The wellhead plug assembly 10 comprises a wellhead plug body 12 having two primary components; a cap plug 20 and a key retainer housing 46. An exterior surface 14 surrounds the plug body 12. The exterior body surface 14 carries seal means 22 for sealing engagement with the wellhead bore 02. It is contemplated that the seal means 22 may be made up of any appropriate seal which will prevent fluid flow between the wellhead plug assembly 10 and the wellhead bore 02. In the illustrated embodiments of the present invention, the seal means 22 comprises combinations of packing stacks 24 and/or MTM seals 34. The MTM seals 34 may serve as redundant seal means 22 to the packing stack 24 and may be oriented to seal against pressure in one direction. Alternatively, several seal means 22 may be oriented opposingly so that pressure is sealed against in different (both) directions. In actual practice, the well operator will most often be interested in containing pressure from below.

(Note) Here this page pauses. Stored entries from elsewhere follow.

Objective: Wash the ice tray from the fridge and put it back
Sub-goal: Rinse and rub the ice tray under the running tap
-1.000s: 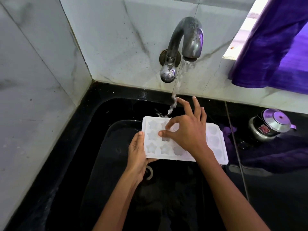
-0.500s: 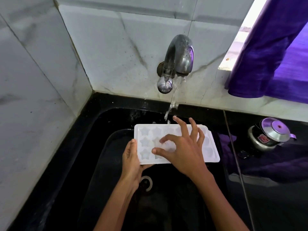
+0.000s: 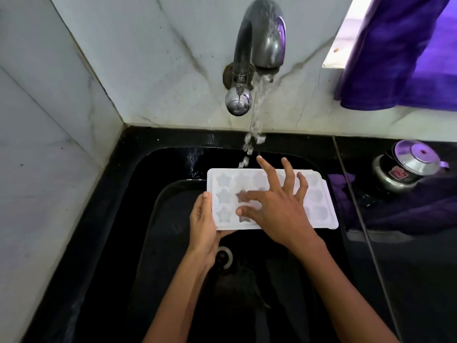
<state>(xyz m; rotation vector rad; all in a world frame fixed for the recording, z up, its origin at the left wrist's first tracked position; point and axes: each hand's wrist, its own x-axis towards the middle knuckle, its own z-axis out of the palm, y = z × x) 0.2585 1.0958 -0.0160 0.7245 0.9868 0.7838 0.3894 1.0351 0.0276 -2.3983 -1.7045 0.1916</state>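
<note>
red label on pressure cooker [image 3: 405,169], wording unreadable

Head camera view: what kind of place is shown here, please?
Most likely a home kitchen: a black sink under a wall tap with running water, a small pressure cooker on the black counter beside it, and hands washing a white ice tray.

Home kitchen, wash area; black stone sink [image 3: 128,219] sunk into a matching black surface [image 3: 420,280]; wall-mounted metal tap [image 3: 259,45] running water; grey-veined marble tiles [image 3: 148,58] on both walls of the corner; steel-lidded pressure cooker [image 3: 405,167] on the right; purple cloth [image 3: 408,50] hanging by a window ledge.
</note>
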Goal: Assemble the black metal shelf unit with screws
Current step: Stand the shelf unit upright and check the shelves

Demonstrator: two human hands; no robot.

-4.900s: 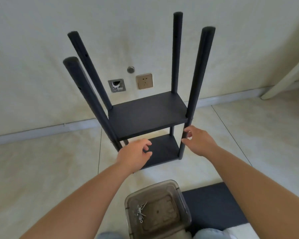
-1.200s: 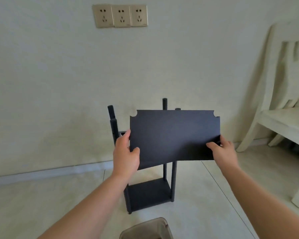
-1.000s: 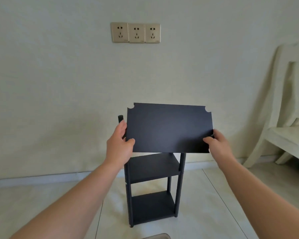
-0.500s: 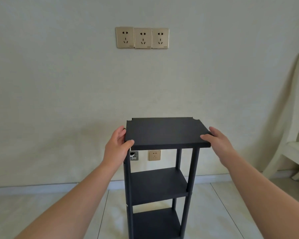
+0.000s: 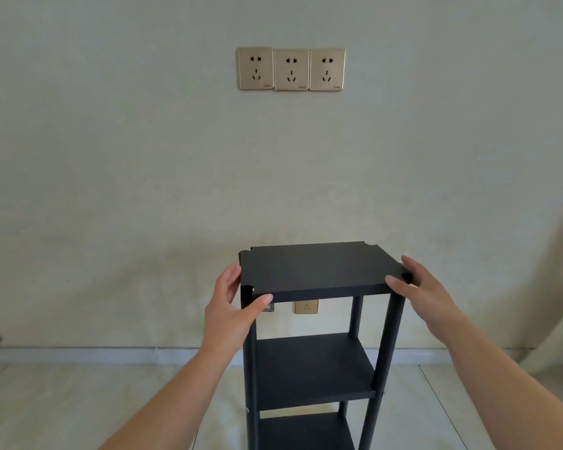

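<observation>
The black shelf unit stands upright on the floor, with its middle shelf and a lower shelf fixed between round black posts. A black top panel with notched corners lies level across the post tops. My left hand grips its front left corner, thumb on the front edge and fingers along the left side. My right hand holds the front right corner, thumb on top and fingers along the right edge. No screws are in view.
The unit stands close to a pale wall with a triple socket plate high up and a single socket behind the shelf. A pale chair edges in at the right. Tiled floor spreads either side.
Both hands carried the loose black panel up from a tilted hold and lowered it flat onto the four post tops. My view rose from the floor and the screw box.
</observation>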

The exterior surface of the plug body may be configured in any way that accommodates the desired seal arrangements. It may be desired that other types of seal means 22 be employed; all that must be included on the plug body is a proper seating receptacle for that seal. This provides versatility. Seal seats 23 upon the exterior surface 14 of the wellhead plug body 12 serve as receivers for the packing stacks 24 and MTM seals 34. The seal seats 23 appear as recesses upon the plug body 12 and restrain the seal means 22 therein.
A conventional packing stack 24 will include in series a metal female adapter ring 26 that is in abutting engagement at a top end with a retainer ring 36 that also supports the bottom of the MTM seal 34. The retainer ring 36 is removably connected to plug body 12 by retainer ring/body thread connection 92. Adjacent to the adapter ring 26 will be a backup ring 28, which is constructed from RYTON in the preferred embodiment. Adjacent to the backup ring 28 is one or more non-elastomeric v-packing rings 30 which are preferably constructed from TEFLON. Adjacent to packing rings 30 is elastomeric o-ring 32 which serves as the center component of the packing stack 24. Below the o-ring 32, a lower half of the packing stack 24 is symmetrical to the upper half; that is, there will next be a series of the packing rings 30, a backup ring 28, and then the metal female adaptor ring 26. The v-shaped packing rings 30 are c-shaped on one side and oppose pressures being applied upon that c-shaped side. Typically, there will be two or more v-packing rings 30 installed together; those in the top half of the stack 24 will be oppositely oriented to the rings 30 of the bottom half. This way, pressures in both directions are contained by the packing stack 24.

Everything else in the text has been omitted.